Bowls Etiquette

1. Bowls Etiquette

Bowling is one of the few sports where true sportsmanship still prevails. This is a position that should be jealously guarded, and by following the few simple principles, listed below, you can help to maintain the sportsmanship and courtesy that has characterised the game of bowls for so many years. As you become an established player, the etiquette of the game will become ‘second nature’ to you.

The following basic principles are good for us all, and if adhered to, can only enhance our sport, and give a good impression to those who as yet do not play. Text in italics are comments and are not to be confused with the true etiquette of the game.

2. Before the game

1. Check that you know the correct dress for the occasion, and wear it. This will normally be Greys unless playing in Club Competition Finals or for Inter-Club matches against other Clubs, where Whites may be worn.
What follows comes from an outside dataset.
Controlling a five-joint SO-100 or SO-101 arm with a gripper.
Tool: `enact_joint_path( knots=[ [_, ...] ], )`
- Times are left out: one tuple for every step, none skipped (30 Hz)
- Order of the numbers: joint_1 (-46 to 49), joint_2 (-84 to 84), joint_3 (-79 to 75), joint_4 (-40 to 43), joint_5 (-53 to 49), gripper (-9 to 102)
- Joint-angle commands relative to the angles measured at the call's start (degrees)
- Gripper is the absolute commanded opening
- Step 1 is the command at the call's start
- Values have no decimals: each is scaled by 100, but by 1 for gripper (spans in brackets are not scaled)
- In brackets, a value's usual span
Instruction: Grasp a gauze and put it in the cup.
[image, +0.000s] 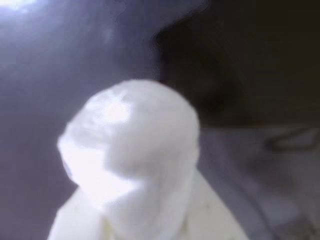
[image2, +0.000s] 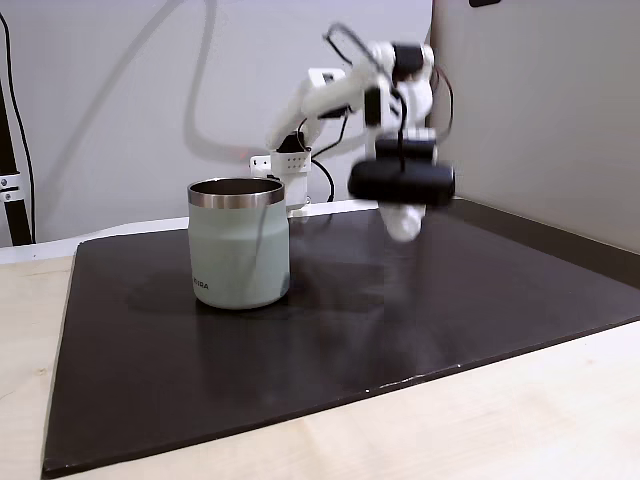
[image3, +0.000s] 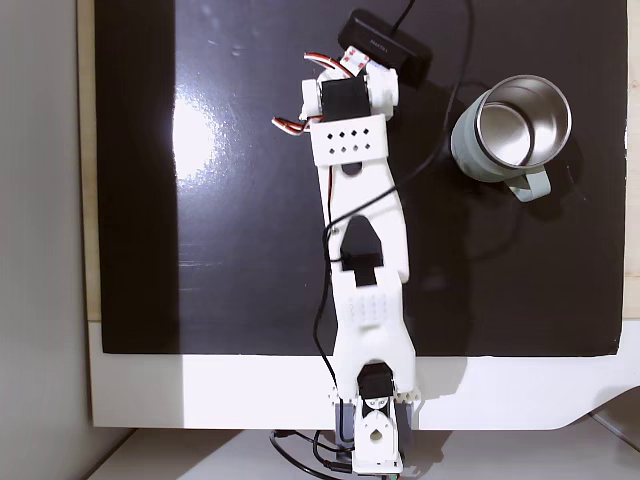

2. Make sure that you know the starting time of the game and be there in sufficient time to change your footwear and be on the green ready to start at the appointed time. If you are unable to play, inform your team captain, for ‘in-house Leagues, contact another member of your team to substitute for you.

3. In a game, against other Clubs, be there in time to welcome your guests.

3. Starting the Game

1. Position your bowls on the carpet - don't drop them

2. Shake hands with your opponents and team mates before (and also after) the game and say a greeting, such as 'have a goood game'. Introduce yourself if your opponents may not know you and they should do the same. Otherwise ask your opponents their names if you do not know them, or, are unsure who they are.

4. During the game

1. Stand behind the head, or if standing to one side, ensure that you are behind the ‘Jack’.Stand still while your opponent is about to play.

2. Do not infringe the laws of rink possession. The player whose turn it is to bowl has possession of the rink (holds control of the playing area) from the time the last bowl played, comes to rest.

3. Do not cause a distraction in any shape or form to the player delivering the bowl.

4. Bowls that touch the ‘Jack’ as they are bowled, are ‘chalk-marked’. This must be done before the next bowl comes to rest. If the bowl cannot be ‘chalk-marked’ before the next person, an opponent, is ready to bowl, stand still, and mark the bowl as the next bowl travels towards the head.

5. Commend an opponent's good bowl; a common saying is “well-you-bowl”.

6. Acknowledge bowling the wrong bias, and apologise to your ‘Skip’.

7. Unless you have been delegated to decide the shots at the completion of an end, do not interfere in any way with this process.If an umpire has been called, stay well clear of the head until a decision has been made.

8. It is usual for all players, with the exception of ‘Skips’ to kick the bowls back to the end of the rink to start another end. It is true etiquette to wait until the result of the end has been decided before kicking any bowls. However bowls outside of the ‘head’ are often moved whilst measuring is being performed - but be careful to keep bowls away from the measurement area of the ‘head’.

9. On completion of the End, the lead player of whichever team lost the End should hand the ‘Jack’ to the opposing team’s lead player, to commence the next End. Alternatively, the mat can be handed over, but this could be interpreted as trying to rush opponents, particularly when games are timed.

10. Never be heard to criticise the carpet, or your opponent. Never use bad language.

5. After the Game

1.Shake hands with your opponents and team mates.

2. If you have lost the game remember to congratulate your opponent. If it is a 'Knockout' competition wish your opponent success in the next round.